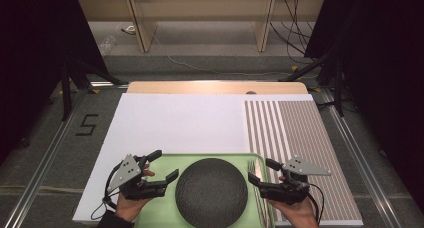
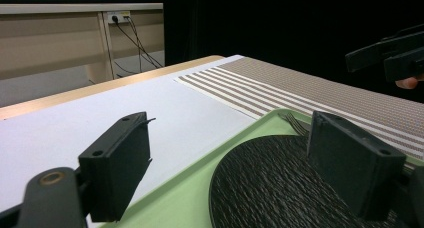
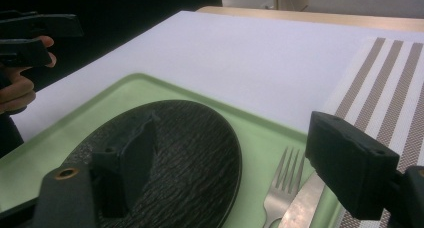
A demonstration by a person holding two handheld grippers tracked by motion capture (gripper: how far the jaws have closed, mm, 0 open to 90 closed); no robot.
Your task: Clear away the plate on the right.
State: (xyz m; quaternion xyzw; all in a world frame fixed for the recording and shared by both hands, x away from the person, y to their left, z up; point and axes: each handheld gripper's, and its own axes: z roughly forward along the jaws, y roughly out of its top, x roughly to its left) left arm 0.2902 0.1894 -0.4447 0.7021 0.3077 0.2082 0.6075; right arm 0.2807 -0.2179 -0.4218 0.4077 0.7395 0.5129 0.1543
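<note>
Both grippers flank the green tray (image 1: 165, 163), one to each side, likely squaring up to work on what it carries. The left gripper (image 1: 160, 164) hangs over the tray's left part, jaws apart, nothing between them; the right gripper (image 1: 264, 170) hovers above the fork (image 3: 285, 188), jaws wide and empty (no contact that I can make out). Count: one dark plate (image 1: 211, 190) mid-tray, one fork at its right edge, one striped placemat (image 1: 300, 133).
</note>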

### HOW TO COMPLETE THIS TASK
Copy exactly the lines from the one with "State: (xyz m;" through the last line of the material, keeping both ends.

### EXERCISE SOLUTION
State: (xyz m; quaternion xyzw; all in a world frame fixed for the recording and shared by both hands, x away from the person, y to their left, z up; point and axes: each handheld gripper's, and its own axes: z roughly forward along the jaws, y roughly out of its top, x roughly to its left) left arm 0.2902 0.1894 -0.4447 0.7021 0.3077 0.2082 0.6075; right arm 0.2807 -0.2179 -0.4218 0.4077 0.7395 0.5129 0.1543
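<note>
Both grippers flank the green tray (image 1: 165, 163), one to each side, likely squaring up to work on what it carries. The left gripper (image 1: 160, 164) hangs over the tray's left part, jaws apart, nothing between them; the right gripper (image 1: 264, 170) hovers above the fork (image 3: 285, 188), jaws wide and empty (no contact that I can make out). Count: one dark plate (image 1: 211, 190) mid-tray, one fork at its right edge, one striped placemat (image 1: 300, 133).
</note>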

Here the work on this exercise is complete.